Associations have historically been focussed on their members’ immediate priorities. However, forward-thinking associations now have their eyes on future value propositions to help their members not only survive, but thrive, in the longer term. Singly and by working together, associations can shape the future, not just respond to it. And now they have the tools and best practices to do it.

A recent benchmark of association practices (The Sustainable and Just Association: Canadian Benchmark of Association ESG Practices) reveals that associations are already evolving their offerings to help members improve their social and environmental performance and impacts. The benchmark is based on the Just and Sustainable Association tool developed by the author and commissioned by the Canadian government and was informed by 59 primarily Canadian professional and sector associations. 

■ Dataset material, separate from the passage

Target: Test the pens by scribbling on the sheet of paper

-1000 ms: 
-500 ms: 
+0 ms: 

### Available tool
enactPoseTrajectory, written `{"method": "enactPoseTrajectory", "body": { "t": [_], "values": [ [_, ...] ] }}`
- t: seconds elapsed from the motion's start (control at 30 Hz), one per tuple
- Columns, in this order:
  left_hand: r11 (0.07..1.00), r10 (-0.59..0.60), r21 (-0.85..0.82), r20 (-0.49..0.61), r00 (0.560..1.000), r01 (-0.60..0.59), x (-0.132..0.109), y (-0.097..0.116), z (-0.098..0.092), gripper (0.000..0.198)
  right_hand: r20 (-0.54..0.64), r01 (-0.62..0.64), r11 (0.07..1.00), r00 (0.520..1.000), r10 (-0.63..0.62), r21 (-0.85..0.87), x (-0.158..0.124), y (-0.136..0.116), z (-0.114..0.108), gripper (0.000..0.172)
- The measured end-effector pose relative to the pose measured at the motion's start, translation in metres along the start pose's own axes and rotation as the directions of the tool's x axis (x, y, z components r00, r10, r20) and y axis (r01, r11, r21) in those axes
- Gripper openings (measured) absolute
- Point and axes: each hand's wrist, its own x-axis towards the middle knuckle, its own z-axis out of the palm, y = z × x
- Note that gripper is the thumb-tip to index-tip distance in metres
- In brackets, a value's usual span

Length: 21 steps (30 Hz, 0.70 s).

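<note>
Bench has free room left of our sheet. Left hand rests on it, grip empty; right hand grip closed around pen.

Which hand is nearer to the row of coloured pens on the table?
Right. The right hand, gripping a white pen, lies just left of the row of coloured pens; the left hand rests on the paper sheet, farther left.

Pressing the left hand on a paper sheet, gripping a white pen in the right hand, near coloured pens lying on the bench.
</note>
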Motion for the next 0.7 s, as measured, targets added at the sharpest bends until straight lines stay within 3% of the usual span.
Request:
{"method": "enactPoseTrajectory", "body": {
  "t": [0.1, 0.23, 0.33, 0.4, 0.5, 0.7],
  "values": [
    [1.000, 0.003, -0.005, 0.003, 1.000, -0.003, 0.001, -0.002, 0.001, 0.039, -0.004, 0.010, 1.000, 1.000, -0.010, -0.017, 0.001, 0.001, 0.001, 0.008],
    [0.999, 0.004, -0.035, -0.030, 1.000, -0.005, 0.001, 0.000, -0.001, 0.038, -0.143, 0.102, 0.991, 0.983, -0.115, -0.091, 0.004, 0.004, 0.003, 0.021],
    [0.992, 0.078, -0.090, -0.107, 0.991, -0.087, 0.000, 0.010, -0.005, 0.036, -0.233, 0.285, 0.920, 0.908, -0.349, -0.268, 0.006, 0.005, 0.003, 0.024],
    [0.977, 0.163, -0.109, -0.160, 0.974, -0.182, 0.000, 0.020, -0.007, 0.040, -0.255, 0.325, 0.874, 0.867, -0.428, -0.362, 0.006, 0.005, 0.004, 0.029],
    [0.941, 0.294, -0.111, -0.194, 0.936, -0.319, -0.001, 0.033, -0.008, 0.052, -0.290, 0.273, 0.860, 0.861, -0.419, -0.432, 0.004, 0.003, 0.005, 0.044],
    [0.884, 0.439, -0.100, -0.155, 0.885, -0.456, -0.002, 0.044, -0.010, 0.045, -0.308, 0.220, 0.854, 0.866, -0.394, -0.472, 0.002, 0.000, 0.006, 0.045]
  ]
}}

While Canadian-based, its insights can be generalized to other countries and contexts. Top findings include:

  • Many associations designate responsibility for sustainability programs to key staff, including VPs, directors and managers of sustainability and social impact
  • To help members address societal issues, associations typically focus on at least one social theme (e.g. equity, diversity and inclusion), and one environmental theme (e.g. climate change, including adapting to climate change and transitioning to the low carbon economy)
  • Associations have a range of practices including helping members address environmental, social and governance (ESG) challenges through collaborations and providing ESG standards, benchmarks, and certifications, while some set ESG targets for members to pursue together
  • One national association is even planning to implement a “massive-impact project”, to move the needle on a societal issue in the country by mobilizing its members to tackle it

These associations are driven to accelerate member progress on ESG to ensure relevance of themselves and their members, and to demonstrate sector or professional leadership. They also believe it helps foster positive stakeholder relationships, including with government, while building member resilience.

The benchmark also found that many associations have a social purpose as the reason they exist. Here are two examples:

  • We advance the mission of our member institutions to transform lives, strengthen communities and find solutions to the most pressing challenges facing our world (Universities Canada)
  • We empower associations to transform the world (Canadian Society of Association Executives)

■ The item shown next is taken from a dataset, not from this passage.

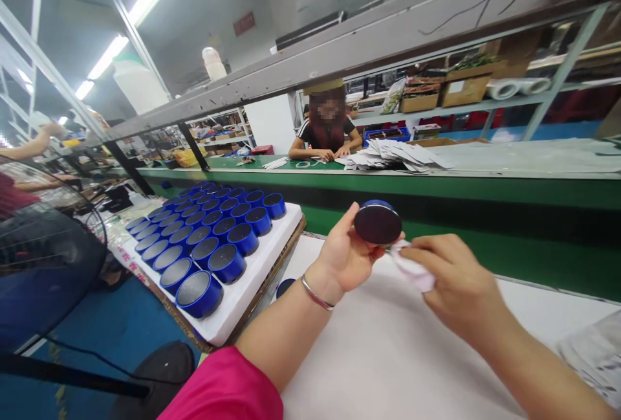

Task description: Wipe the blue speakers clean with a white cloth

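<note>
A round blue canister (377, 222) is held up above the bench, with its dark circular face tilted toward the camera. Its rim looks clean, although fine marks on the face cannot be judged at this resolution. It is cradled in the left hand (347, 255), whose fingers are curled around the side, a grip that appears to keep the face unobstructed. The right hand (460, 284) is nearly closed, with a crumpled white cloth (412, 266) pinched between thumb and fingers just beside the canister's lower edge (contact with the face cannot be confirmed). A white-topped bench (388, 355) lies beneath both hands. To the left, a white foam tray (257, 284) carries similar canisters (208, 232) in close diagonal rows, all upright with dark faces upward, an arrangement that seems to keep them separated. One further blue canister (284, 287) is partly visible beside the tray. A seated co-worker (326, 129) is stationed across the green conveyor (339, 190), beside a pile of papers (392, 154).
</note>
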A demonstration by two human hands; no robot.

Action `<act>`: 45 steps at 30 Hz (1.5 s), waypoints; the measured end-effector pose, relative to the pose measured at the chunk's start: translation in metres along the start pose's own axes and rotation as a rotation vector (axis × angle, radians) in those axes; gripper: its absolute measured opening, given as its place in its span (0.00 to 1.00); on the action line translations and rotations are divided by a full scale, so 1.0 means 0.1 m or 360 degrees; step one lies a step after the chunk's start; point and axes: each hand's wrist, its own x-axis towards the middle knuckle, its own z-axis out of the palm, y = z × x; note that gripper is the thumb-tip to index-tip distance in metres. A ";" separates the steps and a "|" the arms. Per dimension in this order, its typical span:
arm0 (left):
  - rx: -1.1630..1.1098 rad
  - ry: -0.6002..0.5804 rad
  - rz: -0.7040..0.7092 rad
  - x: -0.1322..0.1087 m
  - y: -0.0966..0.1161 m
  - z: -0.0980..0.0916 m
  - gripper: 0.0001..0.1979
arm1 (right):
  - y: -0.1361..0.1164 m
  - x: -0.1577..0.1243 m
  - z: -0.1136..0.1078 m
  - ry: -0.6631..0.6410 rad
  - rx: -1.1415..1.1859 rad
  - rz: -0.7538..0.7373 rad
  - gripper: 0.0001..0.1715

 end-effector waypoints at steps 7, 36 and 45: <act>-0.0125 -0.0130 -0.0123 -0.02 -0.06 0.02 0.27 | -0.09 0.04 -0.24 0.0197 -0.0121 0.0613 0.06; 0.2121 0.0206 0.0550 0.89 0.25 -0.03 0.57 | -0.15 0.25 -0.48 0.0389 0.0132 0.1215 0.10; 0.2654 0.0684 0.0480 1.36 0.34 -0.01 0.26 | -0.16 0.31 -0.53 0.0403 0.0162 0.1204 0.12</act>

Associations with a social purpose recognize that by meeting society’s needs they also meet member needs. Association leaders moving in this direction say: “We need to be bold and brave”, “We need to be solutions-oriented”, “It’s a point of advantage for our association”, “We must lead by example and walk the talk”. 

But what is a social purpose? This new tool, “The Social Purpose Continuum”, offers a formula to help boards and leaders define what their associations are really about at their core.

What is a Social Purpose Association? 

  • It is one whose raison d’être is to create a better world. It has a North Star that sets out why the association exists – the greater good to which it aspires.
  • It makes its social purpose its quest, its enduring reason for being, forever pursued.
  • It uses its social purpose to better support their members to serve society. 

Your social purpose is the societal reason your organization exists.

While many organizations use the terms mission, vision, and purpose interchangeably, they are differentiated this way:

  • A mission (or mandate) is what your organization does / how it does it.
  • A vision is where your organization is headed.
  • Your purpose is why your organization exists.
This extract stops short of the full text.